Data shown:
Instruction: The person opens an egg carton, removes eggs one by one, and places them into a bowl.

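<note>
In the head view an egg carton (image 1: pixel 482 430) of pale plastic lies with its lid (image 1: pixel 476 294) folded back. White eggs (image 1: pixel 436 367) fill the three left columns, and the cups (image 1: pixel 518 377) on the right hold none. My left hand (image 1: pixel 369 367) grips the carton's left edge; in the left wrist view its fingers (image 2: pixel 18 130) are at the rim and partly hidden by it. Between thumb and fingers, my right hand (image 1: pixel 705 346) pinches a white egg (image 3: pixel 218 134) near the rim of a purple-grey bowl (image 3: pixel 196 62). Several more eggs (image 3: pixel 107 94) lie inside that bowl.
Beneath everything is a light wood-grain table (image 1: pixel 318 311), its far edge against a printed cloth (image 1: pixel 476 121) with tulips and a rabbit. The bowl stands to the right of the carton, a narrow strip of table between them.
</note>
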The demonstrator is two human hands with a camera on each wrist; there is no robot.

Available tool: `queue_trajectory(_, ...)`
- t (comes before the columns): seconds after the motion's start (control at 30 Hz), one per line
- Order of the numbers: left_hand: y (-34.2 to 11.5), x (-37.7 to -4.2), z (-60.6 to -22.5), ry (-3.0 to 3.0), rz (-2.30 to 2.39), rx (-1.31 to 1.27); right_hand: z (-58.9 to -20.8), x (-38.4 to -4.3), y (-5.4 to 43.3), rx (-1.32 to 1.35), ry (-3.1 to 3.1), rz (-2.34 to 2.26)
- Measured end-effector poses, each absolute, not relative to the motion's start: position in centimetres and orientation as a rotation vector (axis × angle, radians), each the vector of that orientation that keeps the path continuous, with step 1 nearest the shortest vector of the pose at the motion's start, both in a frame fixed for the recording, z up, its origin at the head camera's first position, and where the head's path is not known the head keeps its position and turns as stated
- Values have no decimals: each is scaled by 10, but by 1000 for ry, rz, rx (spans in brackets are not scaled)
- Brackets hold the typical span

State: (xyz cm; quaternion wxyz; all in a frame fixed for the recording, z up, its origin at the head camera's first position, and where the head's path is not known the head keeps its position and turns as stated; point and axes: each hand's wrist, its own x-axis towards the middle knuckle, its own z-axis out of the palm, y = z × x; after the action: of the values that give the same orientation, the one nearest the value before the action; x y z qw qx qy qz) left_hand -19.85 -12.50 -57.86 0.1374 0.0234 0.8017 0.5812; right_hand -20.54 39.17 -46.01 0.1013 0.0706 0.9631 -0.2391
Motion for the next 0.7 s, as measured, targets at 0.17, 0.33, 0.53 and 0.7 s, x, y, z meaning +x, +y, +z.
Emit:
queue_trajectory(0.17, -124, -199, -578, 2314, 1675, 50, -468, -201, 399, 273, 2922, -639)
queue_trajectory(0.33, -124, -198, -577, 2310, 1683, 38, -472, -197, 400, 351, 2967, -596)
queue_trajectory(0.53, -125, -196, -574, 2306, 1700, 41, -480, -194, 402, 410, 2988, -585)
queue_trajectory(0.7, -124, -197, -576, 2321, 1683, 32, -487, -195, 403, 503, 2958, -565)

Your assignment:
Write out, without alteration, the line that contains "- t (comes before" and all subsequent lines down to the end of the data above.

Reply:
- t (comes before the columns): seconds after the motion's start (control at 30 Hz), one per line
- Order of the numbers: left_hand: y (-34.2 to 11.5), x (-37.7 to -4.2), z (-60.6 to -22.5), ry (-3.0 to 3.0), rz (-2.30 to 2.39), rx (-1.31 to 1.27); right_hand: z (-58.9 to -20.8), x (-38.4 to -4.3), y (-5.4 to 43.3), rx (-1.32 to 1.35), ry (-3.1 to 3.1), rz (-2.34 to 2.26)
- Measured end-effector poses, each absolute, not relative to the motion's start: position in centimetres and orientation as a rotation vector (axis × angle, radians), each the vector of that orientation that keeps the path continuous, with step 1 nearest the shortest vector of the pose at the motion's start, both in a frame fixed for the recording, z up, its origin at the head camera's first position, and where the head's path is not known the head keeps its position and turns as stated
- Values have no decimals: each is scaled by 10, but by 1000 for ry, rz, rx (spans in brackets are not scaled)
- Brackets hold the typical span

State: (xyz cm; quaternion wxyz; all in a frame fixed for the recording, z up, its origin at the head camera's first position, and where the head's path is not known the head keeps its position and turns as stated; point and axes: each hand's wrist, its own x-axis towards the middle knuckle, its own z-axis out of the palm, y = z × x; after the action: of the values that give the same orientation, the one nearest the value before the action; x y z qw qx qy qz) left_hand -19.85 -12.50 -57.86 0.1374 0.0234 0.8017 0.5812; right_hand -20.54 39.17 -46.01 0.1013 0.0706 0.9631 -0.2391
Motion for the next 0.7 s, as measured, targets at 0.17, 0.33, 0.53 and 0.7 s, x, y, z meaning +x, +y, +z.
Emit:
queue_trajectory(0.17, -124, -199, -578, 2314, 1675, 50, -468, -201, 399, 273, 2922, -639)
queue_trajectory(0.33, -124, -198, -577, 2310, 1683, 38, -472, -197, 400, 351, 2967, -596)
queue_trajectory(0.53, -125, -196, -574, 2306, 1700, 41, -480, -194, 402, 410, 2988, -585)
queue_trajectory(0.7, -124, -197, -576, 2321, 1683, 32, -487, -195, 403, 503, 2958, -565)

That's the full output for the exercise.